| Work instruction |
All of the data below is to be copied again without changes.

▶

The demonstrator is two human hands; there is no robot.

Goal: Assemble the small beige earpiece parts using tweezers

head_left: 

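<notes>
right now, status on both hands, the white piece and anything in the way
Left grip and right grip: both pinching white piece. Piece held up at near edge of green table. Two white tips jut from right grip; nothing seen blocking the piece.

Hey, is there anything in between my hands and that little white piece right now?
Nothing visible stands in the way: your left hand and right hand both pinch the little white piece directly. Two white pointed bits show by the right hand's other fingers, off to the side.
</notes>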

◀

| Answer for the task |
The demonstrator is two human hands; there is no robot.

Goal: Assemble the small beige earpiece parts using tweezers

head_left: 

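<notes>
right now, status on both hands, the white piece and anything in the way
Left grip and right grip: both pinching white piece. Piece held up at near edge of green table. Two white tips jut from right grip; nothing seen blocking the piece.

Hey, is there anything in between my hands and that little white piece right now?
Nothing visible stands in the way: your left hand and right hand both pinch the little white piece directly. Two white pointed bits show by the right hand's other fingers, off to the side.
</notes>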

Nothing else is required to finish the exercise.